WORK ORDER:
Working from the top of the records below, reproduce each line exactly, ending once you have written the line containing "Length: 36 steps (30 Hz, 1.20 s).".
————
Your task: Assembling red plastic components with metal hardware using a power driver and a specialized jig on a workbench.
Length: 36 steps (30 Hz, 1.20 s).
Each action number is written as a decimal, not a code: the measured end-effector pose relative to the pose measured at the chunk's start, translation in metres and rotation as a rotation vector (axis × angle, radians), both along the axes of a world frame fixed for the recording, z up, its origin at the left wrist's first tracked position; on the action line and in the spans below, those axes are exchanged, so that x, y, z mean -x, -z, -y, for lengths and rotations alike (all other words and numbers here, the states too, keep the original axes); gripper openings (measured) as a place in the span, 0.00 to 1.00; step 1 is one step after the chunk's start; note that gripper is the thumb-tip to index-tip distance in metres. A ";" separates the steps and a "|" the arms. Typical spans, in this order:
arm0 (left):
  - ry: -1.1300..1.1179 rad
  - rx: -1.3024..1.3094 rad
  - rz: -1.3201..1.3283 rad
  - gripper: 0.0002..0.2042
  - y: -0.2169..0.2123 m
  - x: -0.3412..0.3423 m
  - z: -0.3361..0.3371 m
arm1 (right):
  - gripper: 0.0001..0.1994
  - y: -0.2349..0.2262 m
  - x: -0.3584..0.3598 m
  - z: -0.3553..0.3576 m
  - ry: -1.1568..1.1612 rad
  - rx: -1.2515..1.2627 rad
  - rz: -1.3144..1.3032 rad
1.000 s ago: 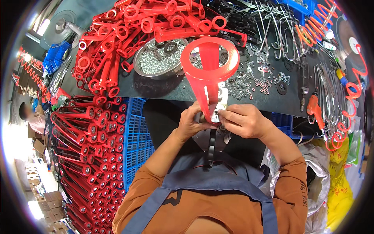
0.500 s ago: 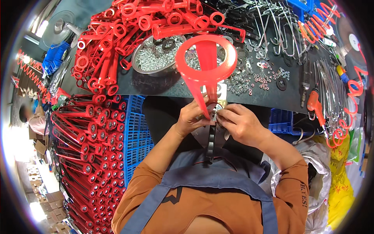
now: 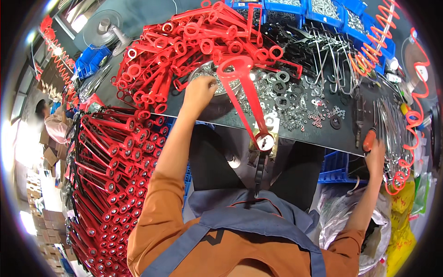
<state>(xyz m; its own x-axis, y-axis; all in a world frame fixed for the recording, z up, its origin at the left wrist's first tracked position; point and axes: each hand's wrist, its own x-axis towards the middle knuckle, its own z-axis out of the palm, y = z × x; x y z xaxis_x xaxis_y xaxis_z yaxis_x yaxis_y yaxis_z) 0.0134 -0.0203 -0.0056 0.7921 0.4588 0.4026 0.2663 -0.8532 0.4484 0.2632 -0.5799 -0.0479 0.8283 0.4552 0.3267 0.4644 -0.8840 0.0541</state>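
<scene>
Head view: red frame [image 3: 253, 99], glossy; wide flat ring uppermost, two straight arms narrowing to small end with pale disc [image 3: 265, 142]. Stands at front edge of bench [image 3: 217, 110], apart from both hands. Left hand [image 3: 200, 93] beside metal bowl [image 3: 197, 68], fingers curled; cannot tell if grip holds anything. Right hand's [image 3: 375, 159] grip closed around orange tool [image 3: 369, 138].

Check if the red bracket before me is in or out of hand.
Bracket out of hand: left hand near the bowl, right hand at the orange tool.
</scene>
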 end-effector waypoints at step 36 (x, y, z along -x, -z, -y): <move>0.341 2.525 0.659 0.10 0.043 0.103 0.142 | 0.22 -0.092 0.223 -0.156 -0.493 -1.117 -1.692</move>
<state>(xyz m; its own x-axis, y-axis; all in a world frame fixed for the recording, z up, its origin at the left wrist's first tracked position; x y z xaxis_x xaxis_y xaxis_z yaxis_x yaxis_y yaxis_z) -0.0896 -0.1626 -0.0484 0.9542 0.1726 -0.2444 -0.1615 0.9847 0.0648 0.0400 -0.4235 0.0440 0.4398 0.8708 -0.2196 -0.3727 -0.0455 -0.9268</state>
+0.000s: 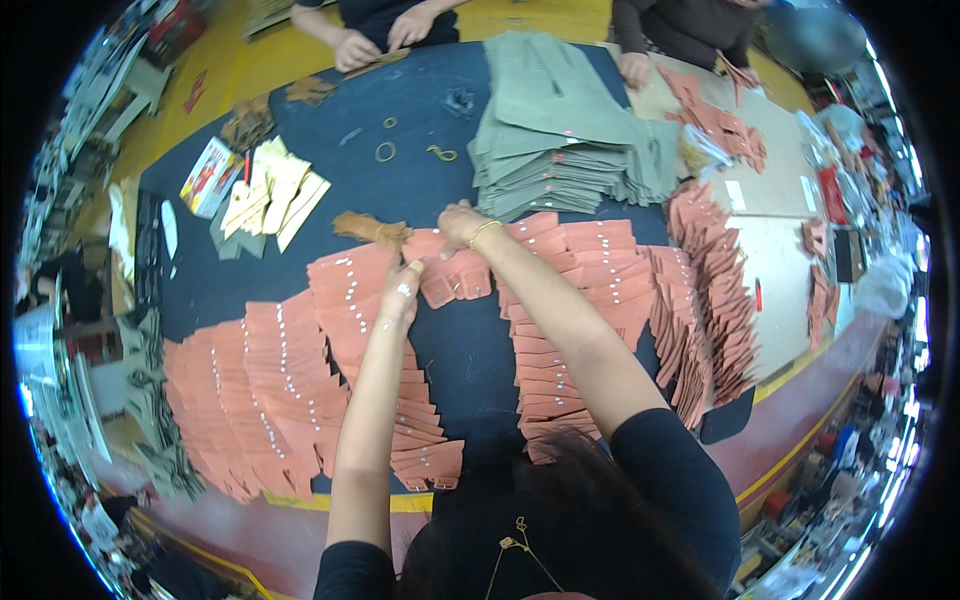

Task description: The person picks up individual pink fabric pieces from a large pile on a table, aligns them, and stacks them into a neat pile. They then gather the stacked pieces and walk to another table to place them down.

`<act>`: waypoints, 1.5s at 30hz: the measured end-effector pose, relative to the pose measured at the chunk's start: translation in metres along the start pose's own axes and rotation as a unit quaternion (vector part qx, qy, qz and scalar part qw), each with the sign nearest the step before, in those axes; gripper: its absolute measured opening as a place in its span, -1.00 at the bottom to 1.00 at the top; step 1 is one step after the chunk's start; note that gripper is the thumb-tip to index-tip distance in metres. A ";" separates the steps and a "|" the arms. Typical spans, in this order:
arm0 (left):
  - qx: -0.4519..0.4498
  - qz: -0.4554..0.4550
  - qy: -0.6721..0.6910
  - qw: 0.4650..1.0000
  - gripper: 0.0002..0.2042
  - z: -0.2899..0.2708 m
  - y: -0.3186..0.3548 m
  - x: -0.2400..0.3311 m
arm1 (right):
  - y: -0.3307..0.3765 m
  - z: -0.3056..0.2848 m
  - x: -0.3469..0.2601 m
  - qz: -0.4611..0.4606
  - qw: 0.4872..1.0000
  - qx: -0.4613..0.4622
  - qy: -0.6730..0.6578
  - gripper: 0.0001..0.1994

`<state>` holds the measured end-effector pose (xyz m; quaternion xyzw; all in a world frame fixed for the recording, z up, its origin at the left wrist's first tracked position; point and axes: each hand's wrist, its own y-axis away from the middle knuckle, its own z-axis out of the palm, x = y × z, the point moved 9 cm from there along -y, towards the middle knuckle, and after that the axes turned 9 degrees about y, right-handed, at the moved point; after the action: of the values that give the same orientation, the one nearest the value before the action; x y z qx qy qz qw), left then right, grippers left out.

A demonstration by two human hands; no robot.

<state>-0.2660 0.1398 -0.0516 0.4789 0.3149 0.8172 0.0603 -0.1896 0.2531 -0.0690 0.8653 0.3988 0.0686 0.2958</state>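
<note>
Left hand [400, 292] and right hand [462, 224], both at frame centre, are clamped together on one small bundle of salmon fabric pieces [455, 277] above the dark worktop [460, 345]. Salmon pieces lie in overlapping rows, too many to count. One grey stack [560, 130] sits upper centre. Three rubber bands [385, 151] lie upper left of centre.

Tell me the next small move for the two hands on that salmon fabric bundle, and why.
Probably lift the small bundle clear: the left hand and right hand both grip it between overlapping rows of salmon pieces on the dark table.
</note>
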 end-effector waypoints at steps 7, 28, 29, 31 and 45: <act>0.017 0.016 -0.068 0.997 -0.09 -0.001 0.038 0.013 | 0.038 -0.021 -0.016 -0.081 0.987 0.090 -0.106 -0.60; -0.214 -0.065 -0.359 0.906 -0.77 0.025 0.278 -0.040 | 0.366 0.024 -0.106 -0.132 0.918 0.121 -0.353 -0.63; -0.230 -0.058 -0.311 0.920 -0.78 0.031 0.290 -0.053 | 0.381 0.041 -0.101 -0.120 0.912 0.106 -0.378 -0.62; -0.223 -0.082 -0.219 0.946 -0.78 0.032 0.308 -0.085 | 0.404 0.093 -0.089 -0.050 0.877 0.018 -0.478 -0.62; -0.264 -0.134 -0.187 0.937 -0.71 0.032 0.336 -0.224 | 0.473 0.300 -0.119 0.154 0.616 0.078 -0.769 -0.48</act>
<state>-0.0520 -0.2022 -0.0152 0.5436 0.1326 0.7505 0.3516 0.1443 -0.2108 -0.0316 0.6700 -0.1094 -0.6089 0.4104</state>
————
EXPECTED OUTPUT:
Your task: Assembling red plastic components with metal hardware using a power driver and a specialized jig on a workbench.
Length: 36 steps (30 Hz, 1.20 s).

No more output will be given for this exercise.